Двери, прихожая, еще двери, лестница; впереди, опережая на несколько ступенек, спускались двое солдат. Стук шагов сливался в глухой шум. В спину, как раз меж лопаток, время от времени тыкался острый, словно заточенный нож, ствол карабина.

На улице в ограде стояла легкая пролетка на резиновом ходу, в оглобли которой был запряжен сильный статный жеребец вороной масти. На козлах лежали вожжи. Ямпольский, не отрывая ствол карабина от спины Василия, коротко что-то приказал солдатам и добавил по-русски:

— Руки за спину!

И тонкая крепкая веревка впилась в запястья.

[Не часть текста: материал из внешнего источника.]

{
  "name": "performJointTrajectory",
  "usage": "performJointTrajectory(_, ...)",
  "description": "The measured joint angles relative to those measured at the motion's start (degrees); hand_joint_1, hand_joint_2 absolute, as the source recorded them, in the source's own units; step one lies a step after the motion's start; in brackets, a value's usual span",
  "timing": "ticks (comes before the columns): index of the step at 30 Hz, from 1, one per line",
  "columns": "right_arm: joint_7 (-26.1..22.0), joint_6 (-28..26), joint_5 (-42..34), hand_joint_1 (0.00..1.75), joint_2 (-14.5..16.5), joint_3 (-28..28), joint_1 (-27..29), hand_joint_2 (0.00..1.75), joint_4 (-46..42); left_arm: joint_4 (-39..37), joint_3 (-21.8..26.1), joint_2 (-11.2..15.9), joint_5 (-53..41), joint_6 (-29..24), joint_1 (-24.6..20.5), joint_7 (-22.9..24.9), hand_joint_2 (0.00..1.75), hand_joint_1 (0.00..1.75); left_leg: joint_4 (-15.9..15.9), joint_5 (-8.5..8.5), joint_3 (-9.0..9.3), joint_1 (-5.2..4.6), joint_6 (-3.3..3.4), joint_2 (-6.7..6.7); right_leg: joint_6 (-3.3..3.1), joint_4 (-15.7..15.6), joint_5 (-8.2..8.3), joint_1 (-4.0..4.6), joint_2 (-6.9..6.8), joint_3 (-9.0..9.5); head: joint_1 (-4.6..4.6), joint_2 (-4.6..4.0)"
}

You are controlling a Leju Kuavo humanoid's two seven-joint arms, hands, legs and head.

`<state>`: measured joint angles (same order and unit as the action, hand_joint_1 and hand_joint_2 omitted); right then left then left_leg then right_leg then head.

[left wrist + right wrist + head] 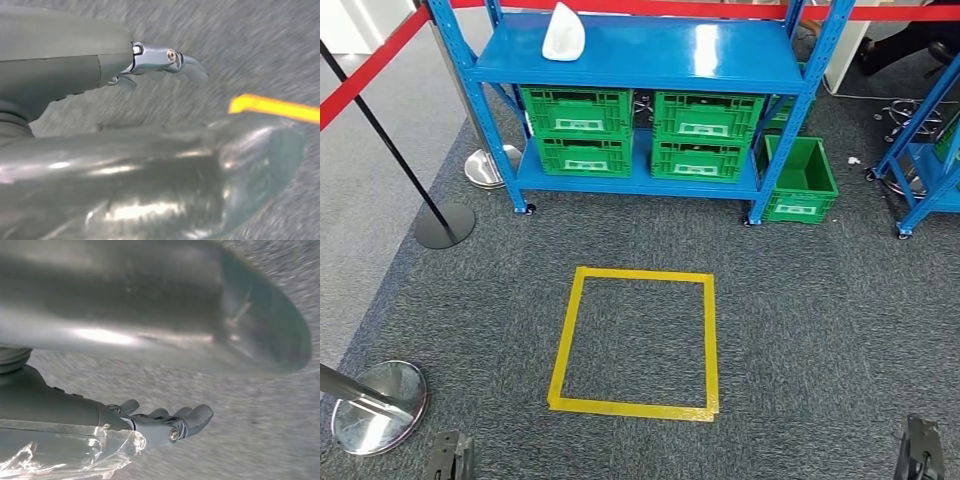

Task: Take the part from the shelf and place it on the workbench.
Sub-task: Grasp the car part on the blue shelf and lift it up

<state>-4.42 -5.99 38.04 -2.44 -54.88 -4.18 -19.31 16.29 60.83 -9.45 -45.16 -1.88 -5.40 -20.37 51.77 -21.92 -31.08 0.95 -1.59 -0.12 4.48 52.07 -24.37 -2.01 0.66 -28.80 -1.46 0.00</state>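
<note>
The part (563, 32), a white lumpy piece, lies on the top board of the blue shelf (637, 55), near its left end and straight ahead of me across the carpet. Both my arms hang at my sides, far from it. My left hand (166, 60) stretches its fingers out over the grey carpet and holds nothing; its thick thumb (188, 175) lies apart from them. My right hand (177, 421) is likewise stretched out with nothing in it, and its thumb (226, 305) stands off from the fingers.
Green crates (580, 128) fill the shelf's lower level, and one open green crate (798, 180) stands on the floor at its right. A yellow tape square (633, 340) marks the carpet. Stanchions (444, 225) with red belts fence the left. Another blue rack (924, 170) stands right.
</note>
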Motion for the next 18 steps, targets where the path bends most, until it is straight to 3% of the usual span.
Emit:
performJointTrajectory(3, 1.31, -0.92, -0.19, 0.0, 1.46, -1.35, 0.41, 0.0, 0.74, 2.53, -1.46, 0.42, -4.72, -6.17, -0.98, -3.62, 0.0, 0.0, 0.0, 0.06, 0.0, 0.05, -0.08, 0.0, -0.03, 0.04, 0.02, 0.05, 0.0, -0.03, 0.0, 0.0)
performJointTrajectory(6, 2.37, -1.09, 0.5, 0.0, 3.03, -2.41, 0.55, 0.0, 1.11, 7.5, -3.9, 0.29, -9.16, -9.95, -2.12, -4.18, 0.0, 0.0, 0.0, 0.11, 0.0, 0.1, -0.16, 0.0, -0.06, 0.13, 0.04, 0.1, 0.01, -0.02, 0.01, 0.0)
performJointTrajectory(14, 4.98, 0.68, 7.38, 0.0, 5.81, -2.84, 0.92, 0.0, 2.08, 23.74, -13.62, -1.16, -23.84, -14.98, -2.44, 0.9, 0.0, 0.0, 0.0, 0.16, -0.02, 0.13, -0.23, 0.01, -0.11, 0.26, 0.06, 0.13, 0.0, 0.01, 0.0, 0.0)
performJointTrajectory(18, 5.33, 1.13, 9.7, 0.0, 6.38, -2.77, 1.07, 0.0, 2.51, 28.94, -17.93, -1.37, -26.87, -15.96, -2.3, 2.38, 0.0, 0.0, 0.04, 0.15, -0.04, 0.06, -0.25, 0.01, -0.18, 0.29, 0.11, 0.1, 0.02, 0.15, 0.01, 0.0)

Ямпольский, опустив карабин, тычком кулака подтолкнул Василия в пролетку, и тот, ступив на подножку, качнулся, словно запнувшись, но тут же выпрямился и плашмя рухнул на козлы, прижимая грудью вожжи, чтобы они не соскользнули, успев еще в падении полохнуть пронзительным, рвущим уши свистом — таким, каким он еще ни разу не свистел в своей жизни. Жеребец рванул, словно прижгли его раскаленным железом, махом вынес пролетку из ограды, и бешеный стук копыт прошил Каинскую улицу в сторону Николаевского проспекта. Частые заполошные выстрелы неслись вослед, пули пронзали кошевку, высекая из нее сухие щепки, но Василий и жеребец оставались невредимыми. И резал вечерний воздух неумолкающий свист.